Follow instructions below to install:
- Create a conda environment
conda create -n simipu python=3.7
conda activate monocon
git clone https://github.com/zhyever/SimIPU.git
cd SimIPU
- Install Pytorch 1.6.0
conda install pytorch==1.6.0 torchvision==0.7.0 cudatoolkit=10.1 -c pytorch
- Install mmcv-full=1.3.4
pip install mmcv-full==1.3.4 -f https://download.openmmlab.com/mmcv/dist/cu101/torch1.6.0/index.html
- Install mmdetection=2.11.0
git clone https://github.com/open-mmlab/mmdetection.git
cd ./mmdetection
git checkout v2.11.0
pip install -r requirements/build.txt
pip install -v -e .
cd ..
- Install mmsegmentation=0.13.0
pip install mmsegmentation==0.13.0
- Build SimIPU
# remember you have "cd SimIPU"
pip install -v -e .
- Others Maybe there will be notice that there is no required future package after build SimIPU. Install it via conda.
conda install future
Data Preparation
Download KITTI dataset and organize data following the official instructions in mmdetection3D. Then generate data by running:
python tools/create_data.py kitti --root-path ./data/kitti --out-dir ./data/kitti --extra-tag kitti
If you would like to run experiments on Mono3D Nus, you should follow the official instructions to prepare the NuScenes dataset.

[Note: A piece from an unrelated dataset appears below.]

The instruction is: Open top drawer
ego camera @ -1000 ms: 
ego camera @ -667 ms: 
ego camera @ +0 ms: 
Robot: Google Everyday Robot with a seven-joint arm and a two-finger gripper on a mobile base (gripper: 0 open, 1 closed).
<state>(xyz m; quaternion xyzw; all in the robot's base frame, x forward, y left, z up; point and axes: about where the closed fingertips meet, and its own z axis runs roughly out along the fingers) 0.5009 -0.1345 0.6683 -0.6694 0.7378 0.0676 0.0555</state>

For Waymo pre-training, we have no plan to release corresponding data-preparing scripts for a short time. Some of the scripts are presented in project_cl/tools/. I just have no effort or resources to reproduce the Waymo pre-training process. Since we provide how to prepare the Waymo dataset in our paper, if you have a problem to achieve it, feel free to contact me and I would like to help you.
Pre-training on KITTI
bash tools/dist_train.sh project_cl/configs/simipu/simipu_kitti.py 8 --work-dir work_dir/your/work/dir
Downstream Evaluation
1. Camera-lidar fusion based 3D object detection on kitti dataset.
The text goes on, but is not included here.